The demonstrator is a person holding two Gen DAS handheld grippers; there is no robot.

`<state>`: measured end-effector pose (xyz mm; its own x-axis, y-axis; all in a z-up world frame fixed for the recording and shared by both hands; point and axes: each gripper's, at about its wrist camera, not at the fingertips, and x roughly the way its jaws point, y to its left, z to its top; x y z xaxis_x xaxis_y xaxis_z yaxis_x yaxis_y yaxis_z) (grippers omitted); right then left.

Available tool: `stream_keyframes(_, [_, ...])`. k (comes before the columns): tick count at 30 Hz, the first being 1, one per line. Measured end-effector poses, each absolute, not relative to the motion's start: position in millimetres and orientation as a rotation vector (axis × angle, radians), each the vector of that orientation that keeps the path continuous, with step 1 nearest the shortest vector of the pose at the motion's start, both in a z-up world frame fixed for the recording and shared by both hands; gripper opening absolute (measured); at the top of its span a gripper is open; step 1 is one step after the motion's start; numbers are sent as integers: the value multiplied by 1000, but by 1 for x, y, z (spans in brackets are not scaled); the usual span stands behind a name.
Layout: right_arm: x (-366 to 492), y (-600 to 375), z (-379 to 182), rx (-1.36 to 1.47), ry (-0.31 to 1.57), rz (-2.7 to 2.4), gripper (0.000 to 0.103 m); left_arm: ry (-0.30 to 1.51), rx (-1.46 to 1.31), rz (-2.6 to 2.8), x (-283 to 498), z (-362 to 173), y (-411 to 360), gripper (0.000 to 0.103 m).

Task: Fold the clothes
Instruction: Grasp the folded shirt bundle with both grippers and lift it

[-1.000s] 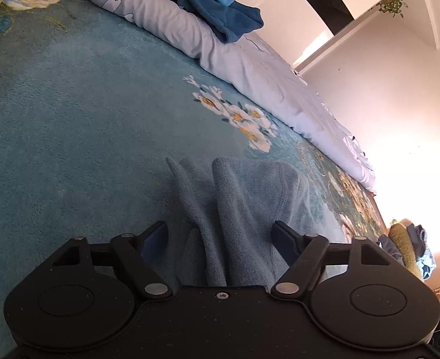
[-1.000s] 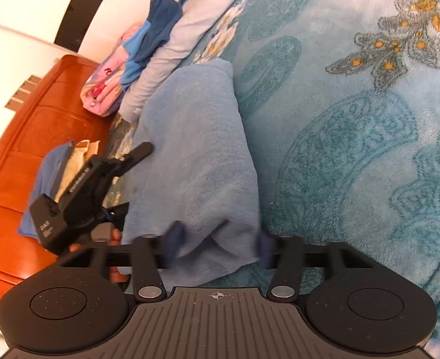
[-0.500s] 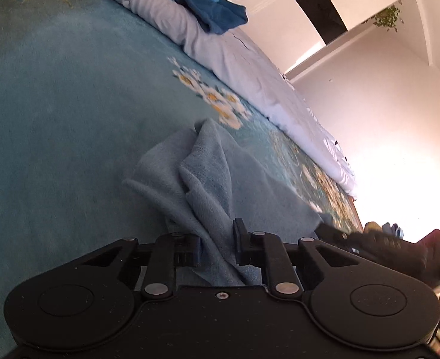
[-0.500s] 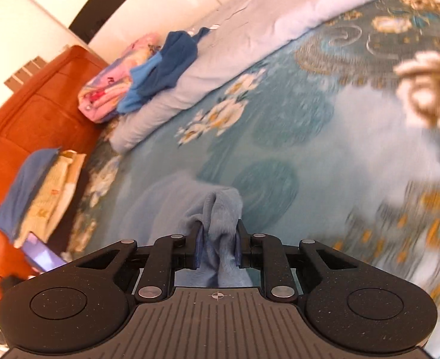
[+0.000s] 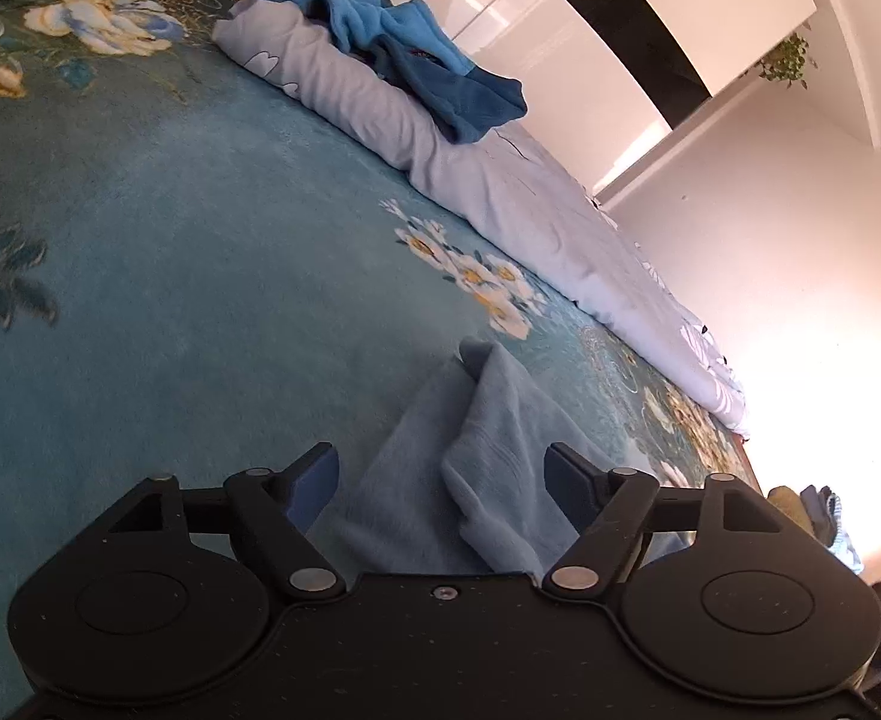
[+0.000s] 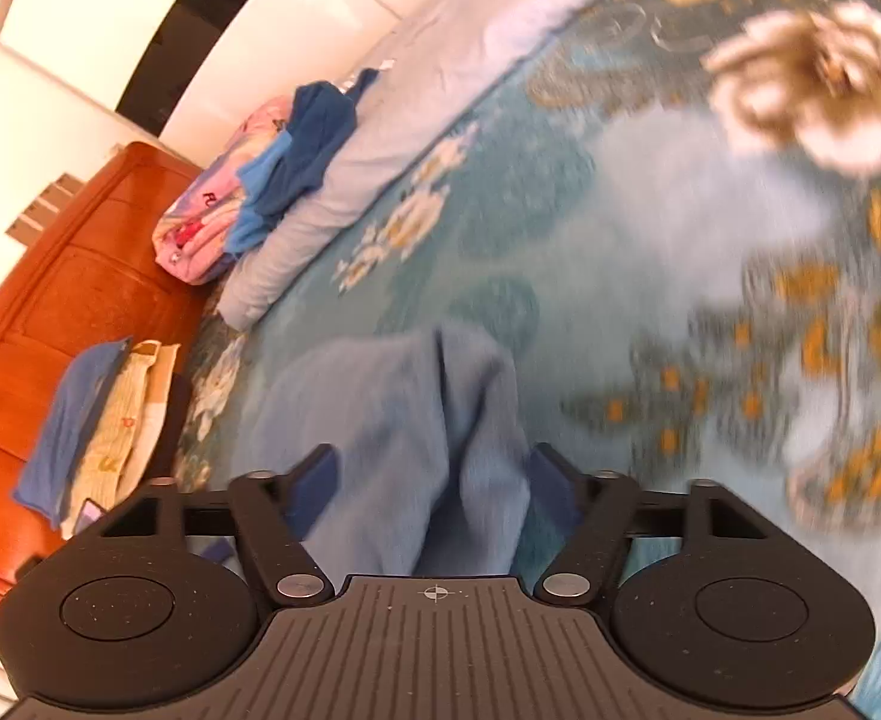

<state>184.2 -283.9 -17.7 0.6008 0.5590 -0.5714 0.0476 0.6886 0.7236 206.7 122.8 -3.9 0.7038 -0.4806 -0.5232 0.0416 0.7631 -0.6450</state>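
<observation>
A light blue cloth [image 5: 488,456] lies rumpled on a teal flowered bedspread [image 5: 170,240]. In the left wrist view my left gripper [image 5: 443,471] straddles a raised fold of it; the jaws are opening and the pads stand clear of the fabric. The same cloth [image 6: 404,420] shows in the right wrist view, with one ridge running between the fingers of my right gripper [image 6: 431,474]. Those jaws are opening too, and neither pad presses on the cloth.
A grey-lilac rolled quilt [image 5: 500,192] runs along the far edge of the bed with dark and bright blue garments [image 5: 428,72] on it. A pink patterned bundle [image 6: 206,228] sits by the orange wooden headboard [image 6: 50,312]. Folded clothes [image 6: 98,420] are stacked at the left.
Both grippers were pinching folds of the blue cloth half a second ago; now both have let go and stand wide. The cloth has dropped back onto the bedspread.
</observation>
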Motion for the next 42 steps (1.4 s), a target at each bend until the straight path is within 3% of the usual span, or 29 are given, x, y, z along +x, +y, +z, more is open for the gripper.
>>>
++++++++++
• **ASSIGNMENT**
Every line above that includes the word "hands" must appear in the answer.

• **WRITTEN REPLY**
`<state>`: measured end-effector pose (xyz mm; its own x-axis, y-axis; all in a z-up world frame fixed for the recording and shared by both hands; point and axes: each gripper's, at about its wrist camera, not at the fingertips, and x roughly the way its jaws point, y to its left, z to its top; x y z xaxis_x xaxis_y xaxis_z yaxis_x yaxis_y yaxis_z) (grippers omitted); right then left.
Available tool: `stream_keyframes(_, [_, ...])`. k (comes before the columns): tick count at 30 Hz, the first being 1, one per line. Measured end-effector poses, each absolute, not relative to the motion's start: position in millimetres and orientation as a rotation vector (axis × angle, radians), each the vector of that orientation that keeps the path continuous, with step 1 nearest the shortest vector of the pose at the motion's start, both in a z-up world frame fixed for the recording and shared by both hands; gripper opening absolute (measured); at the top of its span a gripper is open; step 1 is one step after the motion's start; numbers are sent as integers: the value multiplied by 1000, but by 1 for x, y, z (spans in brackets are not scaled); the usual span stands behind a name.

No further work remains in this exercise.